::: GIVEN DATA :::

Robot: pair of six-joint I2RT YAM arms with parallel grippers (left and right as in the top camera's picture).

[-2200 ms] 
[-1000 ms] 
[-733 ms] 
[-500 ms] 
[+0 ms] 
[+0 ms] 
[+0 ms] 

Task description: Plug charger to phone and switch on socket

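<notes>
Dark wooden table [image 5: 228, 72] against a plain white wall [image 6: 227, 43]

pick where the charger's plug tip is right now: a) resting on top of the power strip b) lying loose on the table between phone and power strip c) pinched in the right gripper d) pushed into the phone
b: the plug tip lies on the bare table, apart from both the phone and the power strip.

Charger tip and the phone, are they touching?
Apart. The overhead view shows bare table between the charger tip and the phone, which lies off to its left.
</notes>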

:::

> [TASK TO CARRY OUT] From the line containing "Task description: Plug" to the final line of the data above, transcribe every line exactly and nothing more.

> [ANSWER TO THE EXERCISE]
Task description: Plug charger to phone and switch on socket

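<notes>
Dark wooden table [image 5: 228, 72] against a plain white wall [image 6: 227, 43]

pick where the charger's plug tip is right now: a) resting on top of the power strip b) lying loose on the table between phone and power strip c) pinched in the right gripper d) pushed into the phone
b: the plug tip lies on the bare table, apart from both the phone and the power strip.

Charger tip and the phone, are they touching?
Apart. The overhead view shows bare table between the charger tip and the phone, which lies off to its left.
</notes>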

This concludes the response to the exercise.